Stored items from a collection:
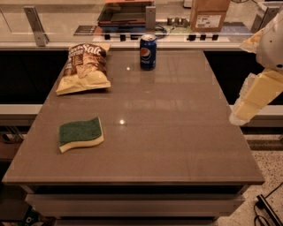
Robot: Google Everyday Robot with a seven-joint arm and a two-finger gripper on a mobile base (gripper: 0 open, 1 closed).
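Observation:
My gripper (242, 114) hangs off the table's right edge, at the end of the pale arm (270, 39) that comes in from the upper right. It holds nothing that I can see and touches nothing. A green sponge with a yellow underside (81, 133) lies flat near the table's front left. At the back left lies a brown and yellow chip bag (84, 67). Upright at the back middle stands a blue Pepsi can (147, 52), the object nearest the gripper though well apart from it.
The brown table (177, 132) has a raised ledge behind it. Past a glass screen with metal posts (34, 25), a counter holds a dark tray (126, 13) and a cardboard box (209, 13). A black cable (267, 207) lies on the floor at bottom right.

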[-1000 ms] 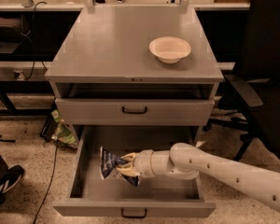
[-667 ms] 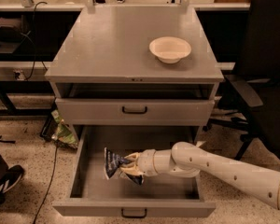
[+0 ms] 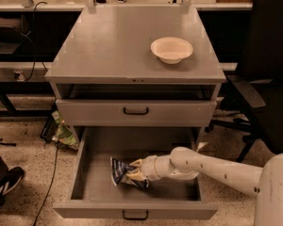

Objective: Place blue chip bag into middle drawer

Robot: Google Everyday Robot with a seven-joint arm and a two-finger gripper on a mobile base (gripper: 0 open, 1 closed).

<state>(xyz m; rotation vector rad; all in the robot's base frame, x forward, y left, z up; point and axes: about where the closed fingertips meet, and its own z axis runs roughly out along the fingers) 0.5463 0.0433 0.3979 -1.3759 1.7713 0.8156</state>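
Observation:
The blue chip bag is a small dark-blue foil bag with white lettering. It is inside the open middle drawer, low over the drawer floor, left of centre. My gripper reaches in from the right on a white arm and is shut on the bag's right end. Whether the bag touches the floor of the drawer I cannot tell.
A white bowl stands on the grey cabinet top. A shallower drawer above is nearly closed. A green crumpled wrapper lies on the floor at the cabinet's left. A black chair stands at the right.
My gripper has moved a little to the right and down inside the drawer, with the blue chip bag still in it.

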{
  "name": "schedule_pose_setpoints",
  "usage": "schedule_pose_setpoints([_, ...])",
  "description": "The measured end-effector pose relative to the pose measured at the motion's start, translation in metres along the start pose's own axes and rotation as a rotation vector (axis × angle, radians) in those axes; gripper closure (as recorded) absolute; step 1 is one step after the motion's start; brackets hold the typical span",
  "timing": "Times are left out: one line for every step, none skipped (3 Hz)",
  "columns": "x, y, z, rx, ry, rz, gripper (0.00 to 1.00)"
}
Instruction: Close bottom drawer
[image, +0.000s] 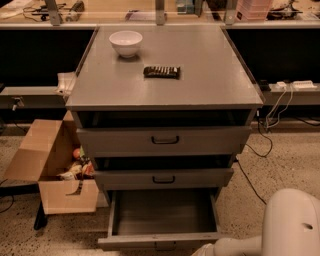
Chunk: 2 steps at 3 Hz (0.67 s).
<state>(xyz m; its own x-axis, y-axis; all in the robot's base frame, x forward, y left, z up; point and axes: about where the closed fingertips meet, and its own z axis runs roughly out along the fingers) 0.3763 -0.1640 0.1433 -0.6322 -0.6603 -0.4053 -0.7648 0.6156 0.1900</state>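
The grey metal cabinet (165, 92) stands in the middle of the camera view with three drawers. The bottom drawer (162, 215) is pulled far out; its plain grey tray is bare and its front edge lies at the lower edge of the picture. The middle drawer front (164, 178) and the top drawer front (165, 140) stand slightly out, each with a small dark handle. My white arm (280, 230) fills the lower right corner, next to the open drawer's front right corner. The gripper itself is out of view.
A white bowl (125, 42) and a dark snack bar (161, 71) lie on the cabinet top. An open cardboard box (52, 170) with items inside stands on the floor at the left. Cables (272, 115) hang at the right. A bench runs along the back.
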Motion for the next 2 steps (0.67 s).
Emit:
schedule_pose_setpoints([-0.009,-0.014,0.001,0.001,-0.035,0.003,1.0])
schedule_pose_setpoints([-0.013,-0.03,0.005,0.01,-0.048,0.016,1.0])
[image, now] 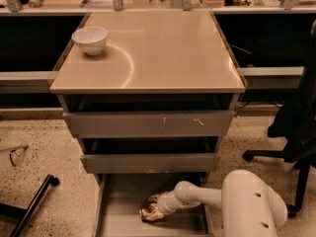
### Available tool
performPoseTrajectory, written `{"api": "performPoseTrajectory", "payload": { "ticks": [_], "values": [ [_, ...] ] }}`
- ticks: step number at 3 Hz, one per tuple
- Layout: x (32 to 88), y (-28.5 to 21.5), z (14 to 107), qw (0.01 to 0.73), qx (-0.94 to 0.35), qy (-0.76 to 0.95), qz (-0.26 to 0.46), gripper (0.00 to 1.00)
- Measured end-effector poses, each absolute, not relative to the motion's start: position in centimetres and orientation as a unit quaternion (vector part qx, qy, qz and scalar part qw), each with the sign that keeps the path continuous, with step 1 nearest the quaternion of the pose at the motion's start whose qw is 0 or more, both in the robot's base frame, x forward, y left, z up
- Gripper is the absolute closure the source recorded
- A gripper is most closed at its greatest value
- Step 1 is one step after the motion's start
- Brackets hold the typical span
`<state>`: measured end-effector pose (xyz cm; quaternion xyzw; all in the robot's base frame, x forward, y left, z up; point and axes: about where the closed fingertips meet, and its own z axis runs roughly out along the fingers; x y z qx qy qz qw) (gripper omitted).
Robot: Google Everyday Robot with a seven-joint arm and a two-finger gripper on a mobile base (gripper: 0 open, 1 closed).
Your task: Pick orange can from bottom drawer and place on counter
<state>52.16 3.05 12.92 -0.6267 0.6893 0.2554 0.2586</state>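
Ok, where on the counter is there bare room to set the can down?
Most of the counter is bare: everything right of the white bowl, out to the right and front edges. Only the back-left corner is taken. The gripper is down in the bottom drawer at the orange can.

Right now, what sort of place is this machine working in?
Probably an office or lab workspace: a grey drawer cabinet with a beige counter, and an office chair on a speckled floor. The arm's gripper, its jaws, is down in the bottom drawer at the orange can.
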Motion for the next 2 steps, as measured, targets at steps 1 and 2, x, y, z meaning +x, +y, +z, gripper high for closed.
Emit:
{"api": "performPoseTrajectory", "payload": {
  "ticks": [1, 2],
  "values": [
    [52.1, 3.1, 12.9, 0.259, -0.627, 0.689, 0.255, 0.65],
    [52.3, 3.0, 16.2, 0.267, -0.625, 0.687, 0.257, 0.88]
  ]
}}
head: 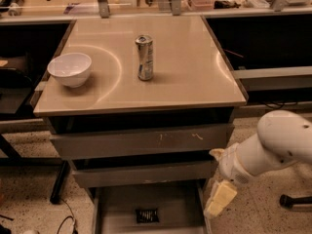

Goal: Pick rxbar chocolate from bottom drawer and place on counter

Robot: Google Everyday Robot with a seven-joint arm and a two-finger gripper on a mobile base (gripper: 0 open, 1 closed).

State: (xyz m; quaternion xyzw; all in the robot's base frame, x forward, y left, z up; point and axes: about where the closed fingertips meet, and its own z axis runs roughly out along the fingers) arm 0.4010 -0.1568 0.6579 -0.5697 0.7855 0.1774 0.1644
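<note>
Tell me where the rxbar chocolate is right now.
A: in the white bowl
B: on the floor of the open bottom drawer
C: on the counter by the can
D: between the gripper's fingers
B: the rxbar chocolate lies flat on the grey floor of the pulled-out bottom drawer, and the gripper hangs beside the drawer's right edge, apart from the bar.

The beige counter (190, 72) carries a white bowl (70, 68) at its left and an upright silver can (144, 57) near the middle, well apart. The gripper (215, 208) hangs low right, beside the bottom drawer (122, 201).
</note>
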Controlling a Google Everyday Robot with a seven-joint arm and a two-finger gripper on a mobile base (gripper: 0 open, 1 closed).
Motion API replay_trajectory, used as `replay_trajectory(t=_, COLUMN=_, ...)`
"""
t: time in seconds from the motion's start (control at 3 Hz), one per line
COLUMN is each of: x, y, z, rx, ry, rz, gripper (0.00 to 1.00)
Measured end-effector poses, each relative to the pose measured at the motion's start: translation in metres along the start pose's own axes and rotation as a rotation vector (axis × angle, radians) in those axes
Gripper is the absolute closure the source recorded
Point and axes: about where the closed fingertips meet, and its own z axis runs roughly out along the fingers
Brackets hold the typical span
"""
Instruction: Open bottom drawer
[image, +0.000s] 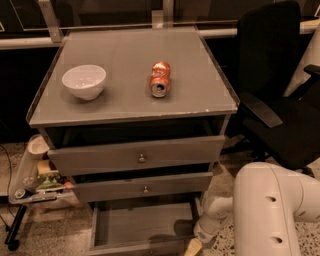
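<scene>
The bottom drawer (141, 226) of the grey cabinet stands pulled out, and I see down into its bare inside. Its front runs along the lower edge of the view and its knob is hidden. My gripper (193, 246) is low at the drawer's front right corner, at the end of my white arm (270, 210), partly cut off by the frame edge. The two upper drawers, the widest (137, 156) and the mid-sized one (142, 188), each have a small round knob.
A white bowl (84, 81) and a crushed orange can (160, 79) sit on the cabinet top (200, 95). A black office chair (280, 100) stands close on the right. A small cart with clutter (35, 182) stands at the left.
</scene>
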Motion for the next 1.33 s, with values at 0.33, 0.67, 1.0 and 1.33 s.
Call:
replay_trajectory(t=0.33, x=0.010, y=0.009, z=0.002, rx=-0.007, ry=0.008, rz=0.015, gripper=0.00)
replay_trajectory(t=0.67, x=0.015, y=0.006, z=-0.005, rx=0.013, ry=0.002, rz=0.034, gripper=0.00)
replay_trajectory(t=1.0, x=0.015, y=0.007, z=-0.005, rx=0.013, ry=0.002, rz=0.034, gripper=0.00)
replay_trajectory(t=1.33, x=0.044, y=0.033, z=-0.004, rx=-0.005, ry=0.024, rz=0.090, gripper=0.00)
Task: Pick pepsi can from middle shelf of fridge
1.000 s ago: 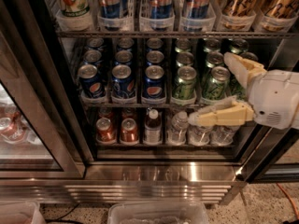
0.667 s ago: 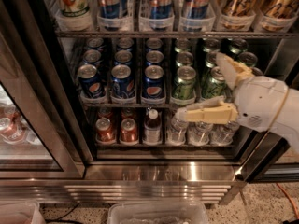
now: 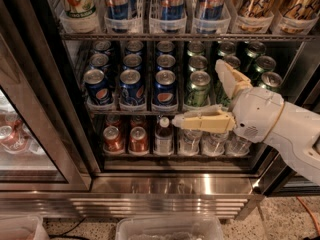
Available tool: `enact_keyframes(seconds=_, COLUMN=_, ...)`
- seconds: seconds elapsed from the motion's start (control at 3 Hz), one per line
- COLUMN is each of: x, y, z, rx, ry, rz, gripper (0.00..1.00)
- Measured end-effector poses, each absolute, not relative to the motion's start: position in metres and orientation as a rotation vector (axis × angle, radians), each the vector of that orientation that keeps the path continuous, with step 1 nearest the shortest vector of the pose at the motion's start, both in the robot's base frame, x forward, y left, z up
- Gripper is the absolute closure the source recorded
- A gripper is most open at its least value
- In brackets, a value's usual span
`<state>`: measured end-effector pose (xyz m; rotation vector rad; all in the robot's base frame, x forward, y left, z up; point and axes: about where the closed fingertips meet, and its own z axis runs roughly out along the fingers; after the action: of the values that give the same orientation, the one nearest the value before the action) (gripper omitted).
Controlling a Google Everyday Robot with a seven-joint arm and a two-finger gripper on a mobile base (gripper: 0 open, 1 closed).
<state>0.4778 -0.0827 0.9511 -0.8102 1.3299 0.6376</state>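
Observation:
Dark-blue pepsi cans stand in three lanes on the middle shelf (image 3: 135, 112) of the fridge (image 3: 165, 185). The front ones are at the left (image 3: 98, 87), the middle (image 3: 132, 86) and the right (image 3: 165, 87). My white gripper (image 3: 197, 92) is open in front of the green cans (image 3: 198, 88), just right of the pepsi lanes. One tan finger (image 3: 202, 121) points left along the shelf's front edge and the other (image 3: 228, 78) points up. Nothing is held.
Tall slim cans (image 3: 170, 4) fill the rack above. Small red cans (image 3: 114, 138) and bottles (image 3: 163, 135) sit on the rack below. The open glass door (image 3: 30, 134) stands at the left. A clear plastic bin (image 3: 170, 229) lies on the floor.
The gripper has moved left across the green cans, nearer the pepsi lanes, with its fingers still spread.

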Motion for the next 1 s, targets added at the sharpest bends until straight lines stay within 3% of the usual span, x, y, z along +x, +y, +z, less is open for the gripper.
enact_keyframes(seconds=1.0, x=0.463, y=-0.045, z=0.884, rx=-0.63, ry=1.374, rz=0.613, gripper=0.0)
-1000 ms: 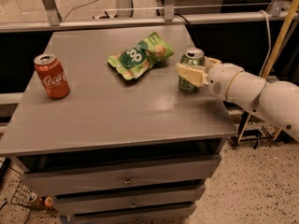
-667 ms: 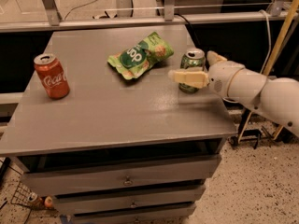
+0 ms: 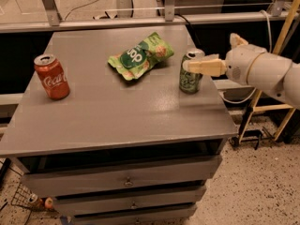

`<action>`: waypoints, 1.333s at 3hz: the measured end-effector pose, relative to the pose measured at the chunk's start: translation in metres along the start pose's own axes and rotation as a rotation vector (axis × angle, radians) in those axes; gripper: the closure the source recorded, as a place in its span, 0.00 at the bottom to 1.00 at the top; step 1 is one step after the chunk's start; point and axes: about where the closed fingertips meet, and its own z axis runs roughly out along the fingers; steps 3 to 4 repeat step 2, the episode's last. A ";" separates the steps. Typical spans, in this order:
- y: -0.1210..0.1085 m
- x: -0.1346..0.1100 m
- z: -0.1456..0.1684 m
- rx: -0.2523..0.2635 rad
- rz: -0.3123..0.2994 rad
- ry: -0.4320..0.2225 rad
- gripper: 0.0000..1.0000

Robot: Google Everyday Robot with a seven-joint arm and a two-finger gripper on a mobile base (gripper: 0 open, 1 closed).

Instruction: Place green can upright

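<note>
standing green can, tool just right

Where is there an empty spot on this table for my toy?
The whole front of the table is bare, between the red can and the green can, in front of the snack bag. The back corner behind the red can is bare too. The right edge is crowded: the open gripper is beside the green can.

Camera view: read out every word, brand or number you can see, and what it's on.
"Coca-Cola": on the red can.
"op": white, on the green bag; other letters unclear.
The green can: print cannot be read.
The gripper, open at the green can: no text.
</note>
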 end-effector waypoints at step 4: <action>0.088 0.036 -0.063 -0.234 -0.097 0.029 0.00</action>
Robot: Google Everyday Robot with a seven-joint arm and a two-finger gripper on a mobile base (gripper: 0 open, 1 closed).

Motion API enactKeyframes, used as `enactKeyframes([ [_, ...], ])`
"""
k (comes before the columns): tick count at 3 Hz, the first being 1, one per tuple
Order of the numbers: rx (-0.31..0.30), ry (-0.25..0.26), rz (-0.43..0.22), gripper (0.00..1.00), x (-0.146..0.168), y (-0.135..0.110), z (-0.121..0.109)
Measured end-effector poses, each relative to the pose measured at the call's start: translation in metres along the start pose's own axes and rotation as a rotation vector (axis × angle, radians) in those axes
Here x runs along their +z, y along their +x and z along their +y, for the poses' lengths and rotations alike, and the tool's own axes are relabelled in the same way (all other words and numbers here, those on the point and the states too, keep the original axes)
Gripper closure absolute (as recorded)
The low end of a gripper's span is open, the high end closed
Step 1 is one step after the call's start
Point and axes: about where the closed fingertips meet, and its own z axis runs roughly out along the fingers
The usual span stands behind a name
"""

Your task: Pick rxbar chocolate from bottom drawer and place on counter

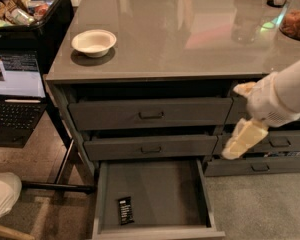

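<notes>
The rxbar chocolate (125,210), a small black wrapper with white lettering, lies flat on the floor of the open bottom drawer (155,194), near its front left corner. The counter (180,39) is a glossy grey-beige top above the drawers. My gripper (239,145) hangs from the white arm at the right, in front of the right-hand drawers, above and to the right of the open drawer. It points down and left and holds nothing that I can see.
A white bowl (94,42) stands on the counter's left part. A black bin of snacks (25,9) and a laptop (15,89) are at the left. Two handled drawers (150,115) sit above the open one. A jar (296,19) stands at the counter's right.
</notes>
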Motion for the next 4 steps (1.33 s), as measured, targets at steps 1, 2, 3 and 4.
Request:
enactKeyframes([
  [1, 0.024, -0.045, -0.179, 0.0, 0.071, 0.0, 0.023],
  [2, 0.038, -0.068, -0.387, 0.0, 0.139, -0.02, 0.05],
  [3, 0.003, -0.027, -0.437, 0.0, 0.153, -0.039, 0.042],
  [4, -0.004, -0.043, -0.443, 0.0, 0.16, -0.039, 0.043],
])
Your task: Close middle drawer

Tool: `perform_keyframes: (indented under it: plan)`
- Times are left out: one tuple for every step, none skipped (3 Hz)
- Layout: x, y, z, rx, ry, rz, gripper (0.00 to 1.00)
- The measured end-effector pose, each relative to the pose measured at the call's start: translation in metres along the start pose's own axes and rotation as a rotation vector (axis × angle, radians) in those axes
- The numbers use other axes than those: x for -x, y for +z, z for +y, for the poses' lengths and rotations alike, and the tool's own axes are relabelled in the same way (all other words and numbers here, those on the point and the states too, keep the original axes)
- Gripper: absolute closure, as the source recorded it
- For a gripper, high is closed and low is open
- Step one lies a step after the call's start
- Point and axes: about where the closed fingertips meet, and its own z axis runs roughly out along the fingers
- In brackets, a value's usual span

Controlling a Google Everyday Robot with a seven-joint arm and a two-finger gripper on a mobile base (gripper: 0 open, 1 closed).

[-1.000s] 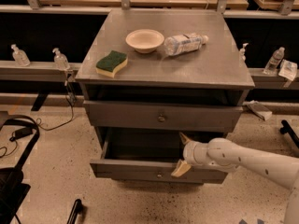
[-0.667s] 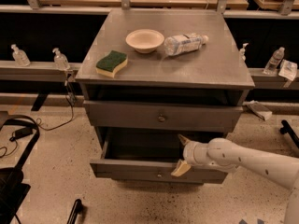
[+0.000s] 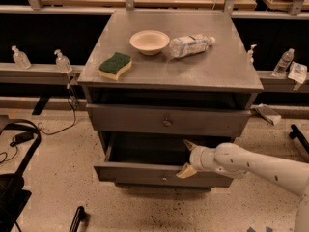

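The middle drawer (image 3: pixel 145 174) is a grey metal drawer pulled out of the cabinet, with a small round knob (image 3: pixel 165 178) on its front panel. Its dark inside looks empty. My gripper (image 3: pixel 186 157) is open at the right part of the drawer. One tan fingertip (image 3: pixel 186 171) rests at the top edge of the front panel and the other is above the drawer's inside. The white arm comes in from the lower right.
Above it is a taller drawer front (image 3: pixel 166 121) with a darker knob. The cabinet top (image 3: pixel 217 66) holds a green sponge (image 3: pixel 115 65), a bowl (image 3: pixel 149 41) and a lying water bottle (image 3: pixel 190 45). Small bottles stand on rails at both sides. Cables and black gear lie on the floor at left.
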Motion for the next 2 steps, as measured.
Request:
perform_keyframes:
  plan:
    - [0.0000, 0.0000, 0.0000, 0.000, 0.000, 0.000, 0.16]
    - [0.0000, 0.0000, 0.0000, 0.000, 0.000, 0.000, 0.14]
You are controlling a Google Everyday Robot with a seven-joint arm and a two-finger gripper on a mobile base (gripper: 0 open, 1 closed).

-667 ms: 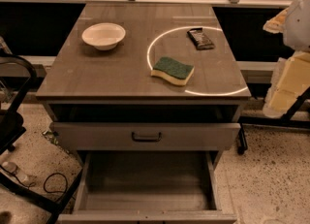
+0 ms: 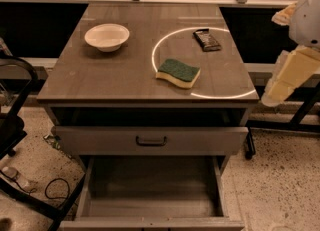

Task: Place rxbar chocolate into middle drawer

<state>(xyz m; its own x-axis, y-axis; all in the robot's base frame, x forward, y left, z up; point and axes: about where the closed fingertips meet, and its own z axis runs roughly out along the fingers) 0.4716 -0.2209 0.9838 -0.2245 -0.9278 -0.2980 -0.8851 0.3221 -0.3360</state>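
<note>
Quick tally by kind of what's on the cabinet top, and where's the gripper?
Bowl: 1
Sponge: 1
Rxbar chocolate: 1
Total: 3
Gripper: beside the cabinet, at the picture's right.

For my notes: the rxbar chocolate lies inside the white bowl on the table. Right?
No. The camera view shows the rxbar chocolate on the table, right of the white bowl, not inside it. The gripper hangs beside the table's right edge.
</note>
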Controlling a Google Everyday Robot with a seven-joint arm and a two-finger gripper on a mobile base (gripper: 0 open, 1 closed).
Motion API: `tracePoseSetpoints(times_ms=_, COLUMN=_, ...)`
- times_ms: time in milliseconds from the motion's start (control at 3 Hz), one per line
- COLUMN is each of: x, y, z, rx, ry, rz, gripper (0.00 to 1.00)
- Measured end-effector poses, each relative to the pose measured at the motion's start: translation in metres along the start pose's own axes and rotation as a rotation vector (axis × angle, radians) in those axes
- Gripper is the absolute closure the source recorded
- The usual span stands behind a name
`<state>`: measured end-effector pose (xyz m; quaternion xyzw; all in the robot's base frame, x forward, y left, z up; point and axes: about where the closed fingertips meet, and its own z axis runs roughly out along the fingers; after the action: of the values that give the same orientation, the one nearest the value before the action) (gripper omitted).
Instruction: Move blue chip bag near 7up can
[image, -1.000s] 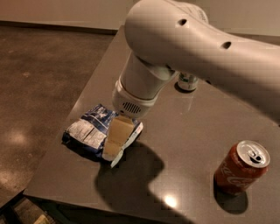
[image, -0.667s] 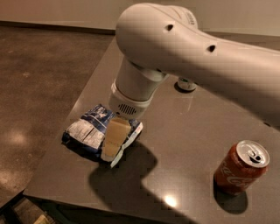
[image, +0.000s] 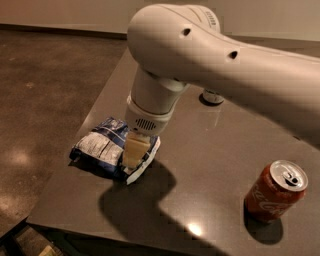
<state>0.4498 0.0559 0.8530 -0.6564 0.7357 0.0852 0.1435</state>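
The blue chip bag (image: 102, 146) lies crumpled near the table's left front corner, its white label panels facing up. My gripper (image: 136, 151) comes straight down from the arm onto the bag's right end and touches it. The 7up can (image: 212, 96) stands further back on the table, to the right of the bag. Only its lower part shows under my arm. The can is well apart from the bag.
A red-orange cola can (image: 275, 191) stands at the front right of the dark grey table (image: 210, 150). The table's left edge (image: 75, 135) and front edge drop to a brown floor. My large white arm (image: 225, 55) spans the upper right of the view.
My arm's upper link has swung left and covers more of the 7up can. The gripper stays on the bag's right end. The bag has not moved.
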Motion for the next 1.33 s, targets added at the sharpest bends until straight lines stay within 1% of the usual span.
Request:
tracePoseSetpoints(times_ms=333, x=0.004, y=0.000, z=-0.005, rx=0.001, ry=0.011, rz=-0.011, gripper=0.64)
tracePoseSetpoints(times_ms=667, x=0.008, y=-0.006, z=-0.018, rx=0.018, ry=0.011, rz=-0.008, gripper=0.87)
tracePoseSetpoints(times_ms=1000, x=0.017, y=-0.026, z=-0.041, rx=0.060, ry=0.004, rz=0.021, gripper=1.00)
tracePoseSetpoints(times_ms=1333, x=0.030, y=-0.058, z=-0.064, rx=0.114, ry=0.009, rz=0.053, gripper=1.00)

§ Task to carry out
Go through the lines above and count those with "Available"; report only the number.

§ Solution to the problem
2